Slavery Old and New is a joint research initiative which examines the legal conceptualization of labour exploitation. Through an interdisciplinary, transnational and historical methodology, this project draws on a variety of disciplines, spaces in time, and places around the world, to explore law’s understanding of “labour exploitation” and its relationship to society and practices.
On May 30, Marta Scaglioni, will present a paper entitled, “Black Tunisians awake after 2011 – but who are they?” at 2:30 p.m. in Stedman Lecture Hall 120E, York University (with video conferencing and recording).
Moving from the recent political and social unrests triggered by the self-immolation of twenty-six-year-old Mohamed Bouazizi in Tunisia, an embryonic yet sustained social struggle for the defence of Blacks’ rights emerged, petitioning for the empowerment of Black Tunisians and for the introduction of a hate crime sanctioning racist attacks and insults.
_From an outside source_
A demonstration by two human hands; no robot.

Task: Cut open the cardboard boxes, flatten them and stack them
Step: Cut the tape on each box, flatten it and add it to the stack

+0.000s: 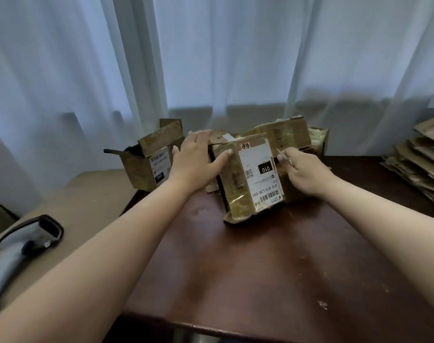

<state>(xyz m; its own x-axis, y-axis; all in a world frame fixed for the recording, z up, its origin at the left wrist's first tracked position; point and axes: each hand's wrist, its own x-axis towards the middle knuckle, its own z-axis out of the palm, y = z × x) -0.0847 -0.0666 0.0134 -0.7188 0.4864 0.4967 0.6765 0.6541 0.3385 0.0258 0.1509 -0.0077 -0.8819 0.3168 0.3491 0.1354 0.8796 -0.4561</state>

In spite of the representation of Black Tunisians as an homogenous phenotype-based category, however, historically differentiated paths behind each actor challenge the essentialist notion of ‘black’ that underlies the activists’ discussion. I engage with recent sub-Saharan economic migrants, long-term rural ‘blacks’ of slave origin, and contemporary (mostly urban) anti-racism activists, highlighting their historical trajectories and today’s discourses.
Marta Scaglioni holds a research position at the University of Milan-Bicocca (Italy) and is currently a PhD Candidate at the University of Bayreuth (Germany). Her research, funded by ERC-Grant 313737 SWAB “Shadows of slavery in West Africa and beyond. An historical anthropology”, tackles slavery and its heritage in Tunisia, especially regarding Blacks’ rights activists and communities of slave descendants.